> JKSCHW at aol.com
> I thought about the notion of that Congress might use the spending power
> rather than the 14th A to enforce disability rights. But what about remedies?
> Congress can say, obey the ADA or lose your funds. But there would be no
> private right of action. You could not sue for reinstatement or back pay
> under the spending power. No, the ADA has no textual ties to the spending
> power. Back in 1990, that didn't seem necessary.

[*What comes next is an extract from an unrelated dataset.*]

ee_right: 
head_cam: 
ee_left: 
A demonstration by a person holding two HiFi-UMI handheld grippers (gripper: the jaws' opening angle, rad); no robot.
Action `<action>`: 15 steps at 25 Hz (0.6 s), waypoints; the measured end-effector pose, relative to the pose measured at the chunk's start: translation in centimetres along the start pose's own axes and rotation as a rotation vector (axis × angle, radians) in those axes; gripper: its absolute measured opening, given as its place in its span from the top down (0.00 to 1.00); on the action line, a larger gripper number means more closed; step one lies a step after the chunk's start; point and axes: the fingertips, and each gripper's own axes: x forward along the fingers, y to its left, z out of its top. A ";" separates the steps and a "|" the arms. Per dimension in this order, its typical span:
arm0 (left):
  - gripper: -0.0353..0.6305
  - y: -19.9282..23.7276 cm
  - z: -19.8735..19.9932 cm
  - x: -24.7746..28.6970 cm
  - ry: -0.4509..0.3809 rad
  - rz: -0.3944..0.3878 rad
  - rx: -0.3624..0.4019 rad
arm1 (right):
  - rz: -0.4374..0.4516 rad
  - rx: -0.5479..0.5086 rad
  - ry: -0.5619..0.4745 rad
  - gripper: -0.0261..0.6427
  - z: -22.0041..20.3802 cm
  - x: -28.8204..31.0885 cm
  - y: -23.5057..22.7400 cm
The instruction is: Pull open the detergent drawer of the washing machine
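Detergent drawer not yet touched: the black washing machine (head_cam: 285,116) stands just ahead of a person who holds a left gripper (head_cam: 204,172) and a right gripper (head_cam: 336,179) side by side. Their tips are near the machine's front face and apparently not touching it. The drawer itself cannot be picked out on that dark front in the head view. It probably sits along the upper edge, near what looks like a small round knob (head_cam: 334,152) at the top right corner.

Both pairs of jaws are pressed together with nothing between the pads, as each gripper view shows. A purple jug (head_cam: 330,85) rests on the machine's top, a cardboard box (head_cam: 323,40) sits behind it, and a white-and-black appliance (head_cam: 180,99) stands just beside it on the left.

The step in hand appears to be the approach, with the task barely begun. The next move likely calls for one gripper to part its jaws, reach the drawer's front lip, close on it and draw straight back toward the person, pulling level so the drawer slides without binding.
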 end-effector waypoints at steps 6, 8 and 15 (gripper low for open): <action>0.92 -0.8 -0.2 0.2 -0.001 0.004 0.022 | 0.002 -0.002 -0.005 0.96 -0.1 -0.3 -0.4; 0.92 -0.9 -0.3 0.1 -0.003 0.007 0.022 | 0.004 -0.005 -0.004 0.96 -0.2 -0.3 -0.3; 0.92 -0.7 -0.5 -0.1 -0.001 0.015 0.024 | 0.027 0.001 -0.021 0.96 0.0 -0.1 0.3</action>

So it may require new laws tying funding for states to their agreeing to waive sovereign immunity or forfeit those funds. Hell, states were forced to raise the drinking age to 21 across the country through threat of losing their highway funds, so states could be required to pass legislation waiving their state immunity (which any state can do) in line with the ADA or any other civil rights act on threat of losing various federal funds. So the feds could force states to create a private right of action through such means.

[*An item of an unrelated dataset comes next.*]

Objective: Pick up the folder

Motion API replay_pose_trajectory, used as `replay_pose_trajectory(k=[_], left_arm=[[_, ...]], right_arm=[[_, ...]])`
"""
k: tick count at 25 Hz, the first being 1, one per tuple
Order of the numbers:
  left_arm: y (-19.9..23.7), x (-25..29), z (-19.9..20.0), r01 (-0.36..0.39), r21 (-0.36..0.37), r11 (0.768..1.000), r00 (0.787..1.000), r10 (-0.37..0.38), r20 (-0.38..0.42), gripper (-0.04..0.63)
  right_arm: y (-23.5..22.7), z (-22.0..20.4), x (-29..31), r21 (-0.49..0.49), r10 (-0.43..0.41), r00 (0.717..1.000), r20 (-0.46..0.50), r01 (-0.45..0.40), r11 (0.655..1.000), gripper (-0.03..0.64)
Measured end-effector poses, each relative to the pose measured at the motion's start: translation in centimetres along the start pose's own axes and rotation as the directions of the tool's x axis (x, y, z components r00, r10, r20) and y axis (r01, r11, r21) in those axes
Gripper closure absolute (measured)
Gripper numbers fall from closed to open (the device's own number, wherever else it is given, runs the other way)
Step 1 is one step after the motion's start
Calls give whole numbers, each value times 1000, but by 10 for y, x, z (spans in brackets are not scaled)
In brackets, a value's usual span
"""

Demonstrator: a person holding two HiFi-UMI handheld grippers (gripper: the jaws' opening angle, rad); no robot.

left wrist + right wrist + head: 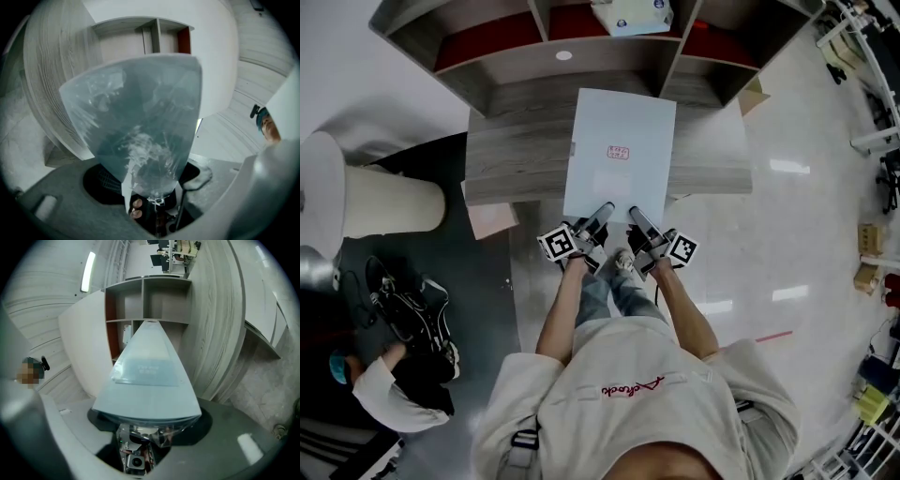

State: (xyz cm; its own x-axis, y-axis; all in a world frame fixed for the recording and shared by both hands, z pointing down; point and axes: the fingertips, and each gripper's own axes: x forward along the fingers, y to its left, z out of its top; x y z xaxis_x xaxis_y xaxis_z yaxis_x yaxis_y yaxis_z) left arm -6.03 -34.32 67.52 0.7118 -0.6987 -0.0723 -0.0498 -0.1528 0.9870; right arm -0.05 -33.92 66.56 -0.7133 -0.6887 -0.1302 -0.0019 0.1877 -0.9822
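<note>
A pale blue-white folder [619,155] with a small red stamp hangs over the front of a grey wooden desk [516,155], held by its near edge. My left gripper [602,214] is shut on the near-left corner and my right gripper [636,217] on the near-right corner. In the left gripper view the folder's [140,122] clear plastic underside fills the middle, pinched at the bottom in my left gripper [157,199]. The right gripper view looks along the folder's [150,385] top face with its label, its edge clamped in my right gripper [143,430].
Behind the desk stands an open shelf unit [487,47] with red-backed cubbies and a white box [633,14]. A white cylinder [384,202] and a black bundle of gear [412,314] lie left. A person [394,384] crouches at lower left. Racks line the right edge.
</note>
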Motion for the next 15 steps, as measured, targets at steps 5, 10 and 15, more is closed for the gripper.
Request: replay_pose_trajectory(k=[5,10,15], left_arm=[[-35,3,1,39,32,999,999,-39,9,279],[-67,6,5,80,93,992,996,-82,17,279],[-97,11,7,120,142,983,992,-125,27,279]], right_arm=[[33,5,0,-37,40,999,-7,-40,999,325],[62,10,4,-78,87,996,-26,-89,993,325],[89,17,6,-114,133,990,-40,-137,984,325]])
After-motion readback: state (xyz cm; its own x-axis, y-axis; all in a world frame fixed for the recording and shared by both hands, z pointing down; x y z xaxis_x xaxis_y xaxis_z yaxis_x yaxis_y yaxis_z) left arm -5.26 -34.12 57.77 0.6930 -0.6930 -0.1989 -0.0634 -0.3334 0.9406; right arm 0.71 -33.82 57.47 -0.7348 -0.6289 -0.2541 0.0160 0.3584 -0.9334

Between Lopez and Kimel and the other recent cases, most federal laws controlling state action may have to be linked to such threats of suspension of funding, but given the amount of fed-to-state transfers, this should not seriously crimp future federal power - unless Renhquist tries to revisit the line of cases that upheld those kinds of federal conditions as unconstitutional as well.
But you are likely right that ADA could go down on this basis. However, I have read other analyses that argue that age discrimination has a different status under the 14th amendment from disability. Since everyone potentially experiences old age, the elderly are not a "discrete and insular" minority in the parlance of the courts, so there is a lower level of scrutiny for legislation that makes distinctions in the treatment of the elderly versus the non-elderly. The disabled are more likely to be considered such a discrete minority where strict scrutiny is required and the 14th Amendment kicks in.